WHAT YOU NEED TO DO: Every record below should be printed exactly as it appears.

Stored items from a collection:
**********

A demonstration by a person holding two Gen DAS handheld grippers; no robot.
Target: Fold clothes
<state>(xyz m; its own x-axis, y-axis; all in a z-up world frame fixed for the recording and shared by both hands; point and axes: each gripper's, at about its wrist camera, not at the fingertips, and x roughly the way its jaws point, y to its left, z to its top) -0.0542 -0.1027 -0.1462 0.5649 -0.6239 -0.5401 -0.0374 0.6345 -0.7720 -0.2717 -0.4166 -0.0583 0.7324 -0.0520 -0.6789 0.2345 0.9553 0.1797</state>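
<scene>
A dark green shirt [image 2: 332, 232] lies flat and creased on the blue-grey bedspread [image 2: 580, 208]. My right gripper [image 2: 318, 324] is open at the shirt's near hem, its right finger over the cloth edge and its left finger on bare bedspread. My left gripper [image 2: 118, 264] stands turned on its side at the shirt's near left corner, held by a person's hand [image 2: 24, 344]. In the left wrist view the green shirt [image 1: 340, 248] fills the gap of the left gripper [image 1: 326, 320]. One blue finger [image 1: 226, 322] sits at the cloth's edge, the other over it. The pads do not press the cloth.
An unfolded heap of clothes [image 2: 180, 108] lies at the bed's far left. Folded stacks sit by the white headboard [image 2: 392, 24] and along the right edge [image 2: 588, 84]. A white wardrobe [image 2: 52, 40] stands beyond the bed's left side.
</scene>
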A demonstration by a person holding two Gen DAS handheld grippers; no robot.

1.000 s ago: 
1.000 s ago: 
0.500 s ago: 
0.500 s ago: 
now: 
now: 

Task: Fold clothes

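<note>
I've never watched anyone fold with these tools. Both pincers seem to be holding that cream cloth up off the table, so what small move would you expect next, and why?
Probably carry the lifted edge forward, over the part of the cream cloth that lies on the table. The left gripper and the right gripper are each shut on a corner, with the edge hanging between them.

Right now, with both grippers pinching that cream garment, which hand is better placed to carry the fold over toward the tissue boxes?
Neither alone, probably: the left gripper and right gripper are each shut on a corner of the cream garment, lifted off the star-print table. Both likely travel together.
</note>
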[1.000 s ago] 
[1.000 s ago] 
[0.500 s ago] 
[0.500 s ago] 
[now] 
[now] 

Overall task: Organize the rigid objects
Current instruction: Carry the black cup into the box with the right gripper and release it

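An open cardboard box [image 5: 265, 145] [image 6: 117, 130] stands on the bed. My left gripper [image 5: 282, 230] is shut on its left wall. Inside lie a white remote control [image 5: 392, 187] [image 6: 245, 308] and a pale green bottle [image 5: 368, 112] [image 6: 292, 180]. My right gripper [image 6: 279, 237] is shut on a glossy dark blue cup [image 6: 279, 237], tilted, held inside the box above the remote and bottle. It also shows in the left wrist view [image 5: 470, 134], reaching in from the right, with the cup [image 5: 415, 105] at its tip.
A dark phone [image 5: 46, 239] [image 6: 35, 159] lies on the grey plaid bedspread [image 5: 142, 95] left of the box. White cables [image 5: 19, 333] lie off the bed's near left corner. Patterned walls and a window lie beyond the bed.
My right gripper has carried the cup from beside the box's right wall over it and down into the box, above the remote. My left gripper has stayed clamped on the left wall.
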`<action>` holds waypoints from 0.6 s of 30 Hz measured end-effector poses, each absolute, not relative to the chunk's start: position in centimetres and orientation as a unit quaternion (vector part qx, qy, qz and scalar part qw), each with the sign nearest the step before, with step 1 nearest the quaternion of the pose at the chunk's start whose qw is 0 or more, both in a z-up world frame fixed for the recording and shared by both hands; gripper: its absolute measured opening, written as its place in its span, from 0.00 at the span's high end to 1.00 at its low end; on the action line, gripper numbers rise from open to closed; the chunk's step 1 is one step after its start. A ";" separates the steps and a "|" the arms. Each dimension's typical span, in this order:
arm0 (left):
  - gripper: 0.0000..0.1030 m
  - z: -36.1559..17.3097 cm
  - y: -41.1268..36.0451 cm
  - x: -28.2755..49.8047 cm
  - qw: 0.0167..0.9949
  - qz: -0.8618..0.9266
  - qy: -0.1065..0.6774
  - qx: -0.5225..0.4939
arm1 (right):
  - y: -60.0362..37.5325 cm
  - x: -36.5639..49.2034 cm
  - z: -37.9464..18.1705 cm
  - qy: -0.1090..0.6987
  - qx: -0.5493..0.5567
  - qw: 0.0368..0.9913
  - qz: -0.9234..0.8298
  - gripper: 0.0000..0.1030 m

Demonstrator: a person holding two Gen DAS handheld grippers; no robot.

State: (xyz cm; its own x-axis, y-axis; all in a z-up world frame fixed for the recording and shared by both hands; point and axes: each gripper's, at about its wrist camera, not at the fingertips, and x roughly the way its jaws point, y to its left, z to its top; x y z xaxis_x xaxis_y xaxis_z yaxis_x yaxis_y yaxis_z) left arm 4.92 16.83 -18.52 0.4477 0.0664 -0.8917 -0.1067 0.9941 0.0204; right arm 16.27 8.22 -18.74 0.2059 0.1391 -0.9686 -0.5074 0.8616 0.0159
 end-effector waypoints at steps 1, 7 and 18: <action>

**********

ANSWER:
A demonstration by a person holding two Gen DAS handheld grippers; no robot.
Target: Fold clothes
<state>(xyz m; its own x-axis, y-axis; all in a z-up world frame fixed for the recording and shared by both hands; point and axes: each gripper's, at about its wrist camera, not at the fingertips, and x roughly the way its jaws point, y to its left, z to its top) -0.0542 -0.1027 -0.1462 0.5649 -0.6239 -0.5401 -0.0374 0.6345 -0.7720 -0.2717 -0.4166 -0.0583 0.7324 -0.0520 -0.6789 0.2345 0.9553 0.1797</state>
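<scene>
A dark green shirt [image 2: 332, 232] lies flat and creased on the blue-grey bedspread [image 2: 580, 208]. My right gripper [image 2: 318, 324] is open at the shirt's near hem, its right finger over the cloth edge and its left finger on bare bedspread. My left gripper [image 2: 118, 264] stands turned on its side at the shirt's near left corner, held by a person's hand [image 2: 24, 344]. In the left wrist view the green shirt [image 1: 340, 248] fills the gap of the left gripper [image 1: 326, 320]. One blue finger [image 1: 226, 322] sits at the cloth's edge, the other over it. The pads do not press the cloth.
An unfolded heap of clothes [image 2: 180, 108] lies at the bed's far left. Folded stacks sit by the white headboard [image 2: 392, 24] and along the right edge [image 2: 588, 84]. A white wardrobe [image 2: 52, 40] stands beyond the bed's left side.
</scene>
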A demonstration by a person holding two Gen DAS handheld grippers; no robot.

1.000 s ago: 
1.000 s ago: 
0.500 s ago: 
0.500 s ago: 
now: 
now: 

Task: Fold clothes

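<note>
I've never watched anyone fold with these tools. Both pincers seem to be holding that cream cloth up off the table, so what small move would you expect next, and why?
Probably carry the lifted edge forward, over the part of the cream cloth that lies on the table. The left gripper and the right gripper are each shut on a corner, with the edge hanging between them.

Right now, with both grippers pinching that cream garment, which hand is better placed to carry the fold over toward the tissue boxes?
Neither alone, probably: the left gripper and right gripper are each shut on a corner of the cream garment, lifted off the star-print table. Both likely travel together.
</note>
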[1.000 s ago] 
[1.000 s ago] 
[0.500 s ago] 
[0.500 s ago] 
[now] 
[now] 

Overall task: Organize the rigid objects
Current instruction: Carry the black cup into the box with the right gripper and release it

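An open cardboard box [image 5: 265, 145] [image 6: 117, 130] stands on the bed. My left gripper [image 5: 282, 230] is shut on its left wall. Inside lie a white remote control [image 5: 392, 187] [image 6: 245, 308] and a pale green bottle [image 5: 368, 112] [image 6: 292, 180]. My right gripper [image 6: 279, 237] is shut on a glossy dark blue cup [image 6: 279, 237], tilted, held inside the box above the remote and bottle. It also shows in the left wrist view [image 5: 470, 134], reaching in from the right, with the cup [image 5: 415, 105] at its tip.
A dark phone [image 5: 46, 239] [image 6: 35, 159] lies on the grey plaid bedspread [image 5: 142, 95] left of the box. White cables [image 5: 19, 333] lie off the bed's near left corner. Patterned walls and a window lie beyond the bed.
My right gripper has carried the cup from beside the box's right wall over it and down into the box, above the remote. My left gripper has stayed clamped on the left wall.
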`<action>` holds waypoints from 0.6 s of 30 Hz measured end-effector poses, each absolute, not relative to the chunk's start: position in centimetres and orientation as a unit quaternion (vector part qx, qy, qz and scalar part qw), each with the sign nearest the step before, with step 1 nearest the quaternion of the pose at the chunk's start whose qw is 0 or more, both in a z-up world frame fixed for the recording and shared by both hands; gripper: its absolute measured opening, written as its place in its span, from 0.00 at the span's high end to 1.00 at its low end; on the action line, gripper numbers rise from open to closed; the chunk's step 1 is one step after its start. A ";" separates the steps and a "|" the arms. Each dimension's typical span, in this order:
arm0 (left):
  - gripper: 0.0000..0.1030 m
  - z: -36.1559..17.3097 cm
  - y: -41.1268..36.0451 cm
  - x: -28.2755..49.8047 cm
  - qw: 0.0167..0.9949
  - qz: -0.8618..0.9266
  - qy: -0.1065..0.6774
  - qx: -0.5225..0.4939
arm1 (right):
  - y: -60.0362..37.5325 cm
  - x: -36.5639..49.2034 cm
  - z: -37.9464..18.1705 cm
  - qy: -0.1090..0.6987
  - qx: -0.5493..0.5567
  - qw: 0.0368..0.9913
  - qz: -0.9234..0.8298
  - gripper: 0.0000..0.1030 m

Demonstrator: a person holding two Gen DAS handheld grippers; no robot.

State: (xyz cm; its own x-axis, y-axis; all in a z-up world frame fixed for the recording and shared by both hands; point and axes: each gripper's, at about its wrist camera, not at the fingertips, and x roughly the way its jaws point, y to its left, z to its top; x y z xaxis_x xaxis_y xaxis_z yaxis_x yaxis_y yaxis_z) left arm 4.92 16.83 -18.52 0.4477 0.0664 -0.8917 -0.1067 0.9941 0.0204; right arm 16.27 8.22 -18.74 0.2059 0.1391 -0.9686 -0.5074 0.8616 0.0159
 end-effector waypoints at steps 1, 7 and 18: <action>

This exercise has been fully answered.